Mayara logo deduziu o que acontecera, correu para avisar o padastro. Sem bater, abriu a porta da biblioteca gritando, 'mi lord, mi lord! o criado acaba de roubar-lhe as jóias de uma caixa no escritório, aquela que fica atrás do quadro de seu pai!'
O padrasto, furioso, pareceu não ouvir a denúncia da menina e, puxando-a pela orelha, arrastou-a até o porão, trancafiando-a ali. Mayara não entendeu o que acontecia, afinal, não devia ela ter-lhe avisado? Mesmo sem entender, conformou-se ao castigo e acabou adormecendo.

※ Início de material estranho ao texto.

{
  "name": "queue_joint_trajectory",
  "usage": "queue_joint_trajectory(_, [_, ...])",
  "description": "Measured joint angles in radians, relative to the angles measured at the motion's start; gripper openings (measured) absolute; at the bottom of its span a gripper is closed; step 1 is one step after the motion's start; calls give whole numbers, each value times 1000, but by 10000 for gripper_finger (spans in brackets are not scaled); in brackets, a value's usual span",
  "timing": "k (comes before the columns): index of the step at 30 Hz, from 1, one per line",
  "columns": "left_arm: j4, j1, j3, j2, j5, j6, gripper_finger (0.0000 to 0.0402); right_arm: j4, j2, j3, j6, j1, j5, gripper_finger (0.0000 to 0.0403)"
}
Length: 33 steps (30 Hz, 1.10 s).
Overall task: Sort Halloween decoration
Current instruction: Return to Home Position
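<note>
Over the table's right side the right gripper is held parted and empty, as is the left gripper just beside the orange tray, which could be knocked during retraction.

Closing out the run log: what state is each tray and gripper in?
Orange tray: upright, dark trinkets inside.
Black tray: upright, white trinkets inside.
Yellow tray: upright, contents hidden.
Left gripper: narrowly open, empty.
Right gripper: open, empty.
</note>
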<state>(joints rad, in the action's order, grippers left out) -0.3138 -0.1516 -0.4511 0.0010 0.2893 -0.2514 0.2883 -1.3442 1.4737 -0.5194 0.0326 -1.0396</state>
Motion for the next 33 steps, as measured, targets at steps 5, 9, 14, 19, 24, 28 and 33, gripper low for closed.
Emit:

Quando voltou a acordar, encontrou uma pilha de roupas jogada a seu lado. Continuou sem entender. Não ousaria reclamar do castigo, jamais, e se tivesse que ficar mais tempo trancafiada por ser insolente? Assim, ela chamou pelos amigos imaginários, que chegaram ao porão por um túnel secreto, e ali brincou com eles até que a ama apareceu. Atrás dela, o mordomo trazia um baú; atrás dele, o criado ladrão, com a mao decepada embrulhada numa faixa improvisada, trazia o estojo que costumava ficar em cima da penteadeira de Mayara. Ela continuava sem entender. Pra que trazer aquelas coisas para o porão? Seria tão longo assim o castigo?
Ela não queria ficar muito tempo ali, gostava de correr ao sol, subir nas árvores, sentir o cheiro das flores desabrochando na primavera e da terra molhada de chuva e de neve no inverno! O porão era escuro, abafado, úmido, fedido.. e ela nem poderia ver os passarinhos dali, pois não havia janelas!

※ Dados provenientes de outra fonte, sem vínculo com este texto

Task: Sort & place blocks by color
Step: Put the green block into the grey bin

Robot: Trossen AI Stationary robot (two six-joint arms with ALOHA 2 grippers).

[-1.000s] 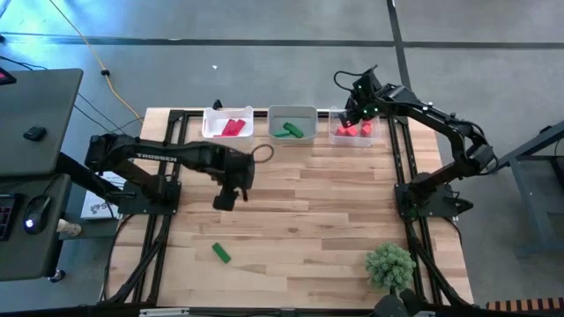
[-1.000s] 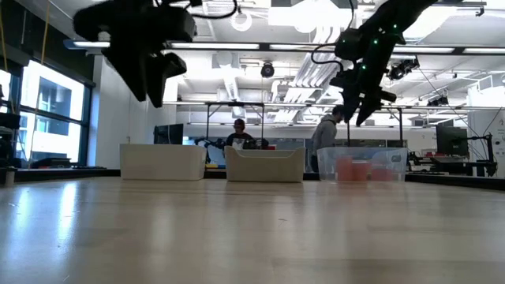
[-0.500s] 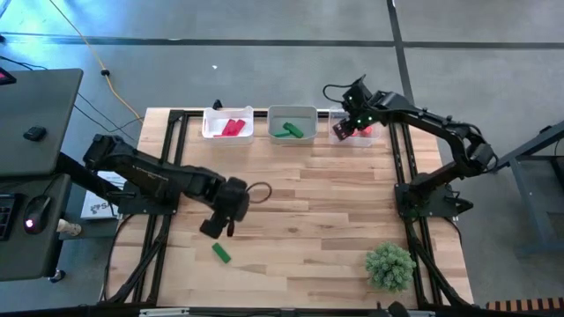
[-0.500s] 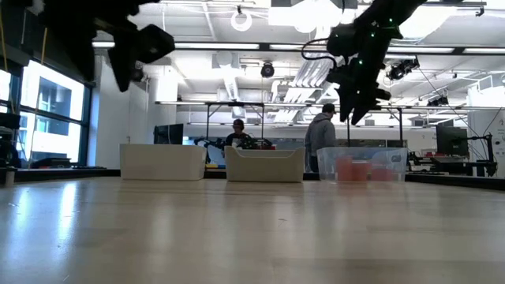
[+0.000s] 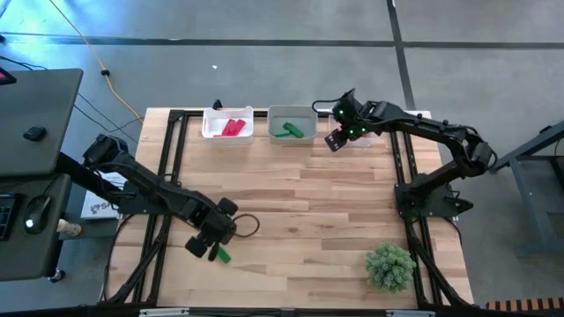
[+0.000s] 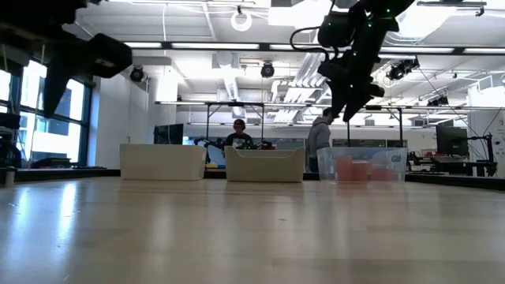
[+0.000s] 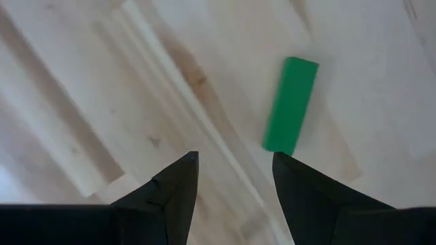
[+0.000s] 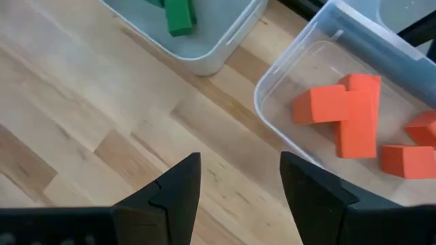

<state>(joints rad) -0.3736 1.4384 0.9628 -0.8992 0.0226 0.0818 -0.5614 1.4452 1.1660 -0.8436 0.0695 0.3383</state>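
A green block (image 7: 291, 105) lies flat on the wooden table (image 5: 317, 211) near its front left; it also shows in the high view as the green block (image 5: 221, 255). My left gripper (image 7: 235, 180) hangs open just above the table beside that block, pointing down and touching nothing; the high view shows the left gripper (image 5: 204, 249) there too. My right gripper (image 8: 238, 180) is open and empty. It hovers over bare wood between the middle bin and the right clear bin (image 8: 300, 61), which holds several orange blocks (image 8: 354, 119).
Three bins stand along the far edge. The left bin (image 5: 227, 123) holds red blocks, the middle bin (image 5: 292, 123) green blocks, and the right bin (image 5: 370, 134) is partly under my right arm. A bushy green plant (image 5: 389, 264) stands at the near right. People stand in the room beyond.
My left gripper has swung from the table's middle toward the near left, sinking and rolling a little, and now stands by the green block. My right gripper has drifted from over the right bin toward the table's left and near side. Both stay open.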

A criada mandou os rapazes embora e sentou a menina numa banqueta, desarrumou-lhe os cabelos, vestiu-a para dormir e mandou que se deitasse. Daí em diante, Mayara nunca mais viu a luz do sol.
Quando seus amigos imaginários não voltaram mais para brincar com ela, começou a sentir-se só. Aprendera a ler muito cedo, por causa da obcessão do padastro, e então pediu à criada que lhe trouxesse livros, um de cada vez. Pega-los-ia à noite, quando fosse limpar a biblioteca, e os devolveria na noite seguinte. A princípio, a criada ficou com medo e não aceitou o pedido. Mas depois, pensando em sua própria filha que brincava alegre com as crianças da redondeza, pensando em sua falecida ama que casara-se com o Lord apenas para proteger sua filha.. cedeu.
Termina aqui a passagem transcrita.